Chromatic aberration
This is the area where the Oberwerk clearly rules, in my view. I could not provoke noticeable color fringes in the central parts of the image, neither on crane arms against a bright sky background, nor on tree branches, nor on shiny objects. I do not remember having seen better CA correction in a high magnification bino. Moving toward the periphery of the image, you can provoke color fringes if you try hard enough, but correction appears again very good. The two APMs are both not bad in this discipline, but both show clearly more color than the Oberwerk. The difference is immediately recognizable. Presumably, the very long body of the Obie and slower focal ratio result per se in less chromatic aberration (nothing gets around physics laws)?
At night, CA is not a big issue unless one observes bright objects, such as the moon, or perhaps bright planets such as Jupiter. Observing the moon without essentially any of the usual color fringes at the edge of the disk is a real pleasure in the Oberwerk. The APMs are themselves quite color free already, but the Oberwerk is a further step up in my view.
Color fidelity
Right when I started observing with the Oberwerk 20×65, its image appeared “bright and white”. The paper test confirms that the image is “whiter” than in the APMs, which themselves show quite little color tint; but compared to the Oberwerk, the APM 20×70 and even more the 20×80 appear to have a slightly warmer color tone in their image. This is definitely true for daylight observations. At night, the difference is less apparent; all three instruments show nice color nuances on the different types of stars.
Stray-light control
During the day, observing against a low standing sun, even with sunlight directly shining onto the front lenses, the Oberwerk and both APMs exhibited various types and all sorts of passing reflections when panning the binocular, but observation remained always possible and the image never “faded out” or got covered with a glaring veil. So, overall satisfactory performance, and I could not determine winners or losers.

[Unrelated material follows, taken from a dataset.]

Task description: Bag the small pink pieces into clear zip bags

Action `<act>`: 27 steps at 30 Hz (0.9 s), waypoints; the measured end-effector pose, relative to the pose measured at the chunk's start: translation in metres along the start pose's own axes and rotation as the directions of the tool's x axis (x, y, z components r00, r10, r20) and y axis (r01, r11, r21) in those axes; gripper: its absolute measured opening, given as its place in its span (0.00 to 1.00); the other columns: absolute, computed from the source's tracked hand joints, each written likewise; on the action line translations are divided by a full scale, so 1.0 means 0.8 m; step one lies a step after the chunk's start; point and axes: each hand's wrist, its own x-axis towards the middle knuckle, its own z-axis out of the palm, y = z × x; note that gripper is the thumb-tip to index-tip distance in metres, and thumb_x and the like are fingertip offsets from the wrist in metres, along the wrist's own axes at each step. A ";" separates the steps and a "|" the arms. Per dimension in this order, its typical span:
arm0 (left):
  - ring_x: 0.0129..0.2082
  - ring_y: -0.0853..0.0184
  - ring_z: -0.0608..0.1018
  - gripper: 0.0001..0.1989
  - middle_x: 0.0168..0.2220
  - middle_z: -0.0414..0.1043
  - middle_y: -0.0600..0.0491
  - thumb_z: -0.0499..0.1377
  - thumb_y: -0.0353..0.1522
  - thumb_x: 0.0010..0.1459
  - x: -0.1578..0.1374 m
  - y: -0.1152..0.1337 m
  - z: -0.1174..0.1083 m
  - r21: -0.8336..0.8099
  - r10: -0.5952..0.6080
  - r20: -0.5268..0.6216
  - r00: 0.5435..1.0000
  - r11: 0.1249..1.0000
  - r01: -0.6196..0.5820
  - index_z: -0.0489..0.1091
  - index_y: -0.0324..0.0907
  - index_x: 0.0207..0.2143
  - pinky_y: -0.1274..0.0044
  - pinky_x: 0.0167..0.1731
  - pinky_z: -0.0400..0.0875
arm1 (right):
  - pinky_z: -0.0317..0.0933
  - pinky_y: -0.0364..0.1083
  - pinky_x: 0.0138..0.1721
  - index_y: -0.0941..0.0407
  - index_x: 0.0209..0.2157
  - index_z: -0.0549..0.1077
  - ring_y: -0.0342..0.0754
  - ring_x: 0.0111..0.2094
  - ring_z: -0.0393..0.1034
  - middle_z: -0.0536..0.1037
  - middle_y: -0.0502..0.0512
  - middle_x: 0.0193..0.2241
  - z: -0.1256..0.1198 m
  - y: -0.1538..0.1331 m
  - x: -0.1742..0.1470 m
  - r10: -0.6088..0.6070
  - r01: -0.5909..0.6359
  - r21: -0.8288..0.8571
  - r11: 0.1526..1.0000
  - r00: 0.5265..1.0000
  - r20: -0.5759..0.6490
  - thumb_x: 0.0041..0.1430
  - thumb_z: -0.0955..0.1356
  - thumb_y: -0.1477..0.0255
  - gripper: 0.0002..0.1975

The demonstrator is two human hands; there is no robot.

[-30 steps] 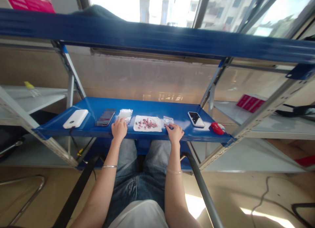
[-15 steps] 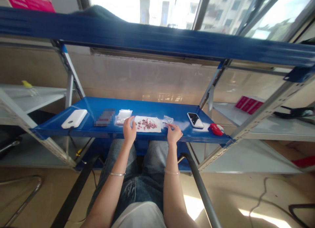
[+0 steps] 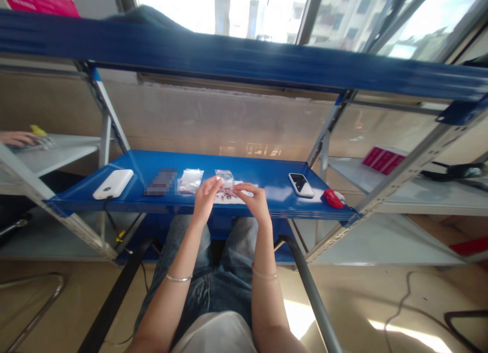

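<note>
A small clear plastic bag (image 3: 224, 177) is held over the white sheet (image 3: 229, 201) on the blue shelf. My left hand (image 3: 206, 198) pinches the bag's left side. My right hand (image 3: 256, 202) has its fingers closed on the bag's lower right edge. Small red and dark pieces (image 3: 230, 195) lie on the sheet under the hands, partly hidden and too small to name. Left of my left hand lies a stack of clear plastic bags (image 3: 191, 180).
A white power bank-like device (image 3: 113, 184) with a black cable and a blurred dark rectangle (image 3: 160, 182) lie left. A phone (image 3: 301, 184) and red object (image 3: 334, 198) lie right. A co-worker's hand (image 3: 17, 138) is by a yellow-topped bottle (image 3: 41, 134) at far left.
My right hand has brought the small bag leftward from beside the sheet to over it. My left hand has moved right and closed on the bag. A co-worker's hand has appeared at far left.
</note>
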 end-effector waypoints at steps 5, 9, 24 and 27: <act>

The same is true at night. In the Oberwerk like in the APMs, you can get the occasional reflection from bright objects such as the moon; e.g., when panning the binocular around the moon disk, keeping it just outside the field of view. Nothing major, though, and not as intrusive as in certain other instruments. Observation of objects relatively close to the moon remains possible.
Ghost images
These (more or less sharp images of bright objects caused by reflections on air-glass transitions) are another form of stray-light. As far as I can say, they seem not an issue in either the APMs or the Oberwerk.
Summarizing my impressions, these would be conclusions in form of a table (there is a total of 6 points in each category, the best performing binocular gets 3 points, the next best 2, the last one 1; in case several binoculars rank equal, their scores are averaged):
The new Oberwerk performs well in my view – if I take into consideration that the Oberwerk is almost 45% cheaper than the APM 80 and almost 30% cheaper than the APM 70, it performs very well indeed.